EXERCISE DESCRIPTION: Begin at the first line of the data and copy each line through the one containing "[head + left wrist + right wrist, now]", that line included, with no pictures.

SUPPLIED DATA:
☆ ☆ ☆ ☆ ☆

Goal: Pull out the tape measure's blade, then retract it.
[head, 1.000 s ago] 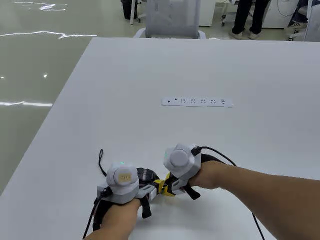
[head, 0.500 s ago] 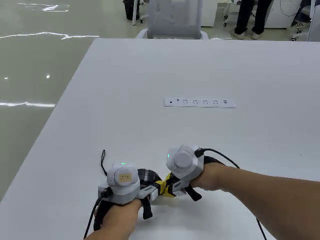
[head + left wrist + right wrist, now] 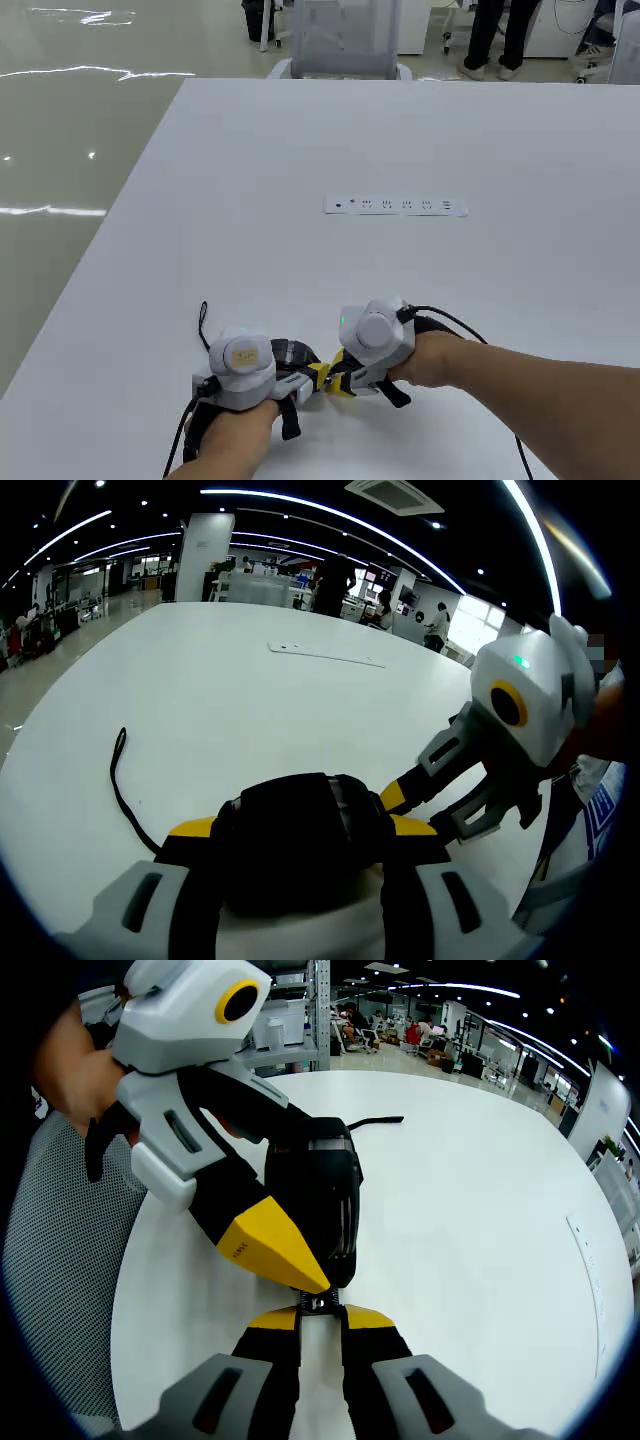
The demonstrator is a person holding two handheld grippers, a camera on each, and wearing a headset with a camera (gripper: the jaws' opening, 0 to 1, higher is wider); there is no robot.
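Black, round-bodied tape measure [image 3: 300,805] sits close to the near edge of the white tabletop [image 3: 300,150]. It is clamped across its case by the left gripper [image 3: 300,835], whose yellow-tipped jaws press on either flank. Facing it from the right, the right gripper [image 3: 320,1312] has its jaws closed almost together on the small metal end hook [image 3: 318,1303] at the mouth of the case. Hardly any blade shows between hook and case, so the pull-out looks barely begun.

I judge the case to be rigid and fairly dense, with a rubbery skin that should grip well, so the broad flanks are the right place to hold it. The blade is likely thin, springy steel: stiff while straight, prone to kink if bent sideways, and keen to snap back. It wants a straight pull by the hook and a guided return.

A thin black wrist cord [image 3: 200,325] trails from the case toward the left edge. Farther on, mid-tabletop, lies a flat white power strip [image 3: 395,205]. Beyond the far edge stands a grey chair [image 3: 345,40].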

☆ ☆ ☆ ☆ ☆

OUTPUT OF THE EXERCISE:
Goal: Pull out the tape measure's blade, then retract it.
[head, 1.000 s ago] 
[head, 0.500 s ago] 
[head + left wrist + right wrist, now] 

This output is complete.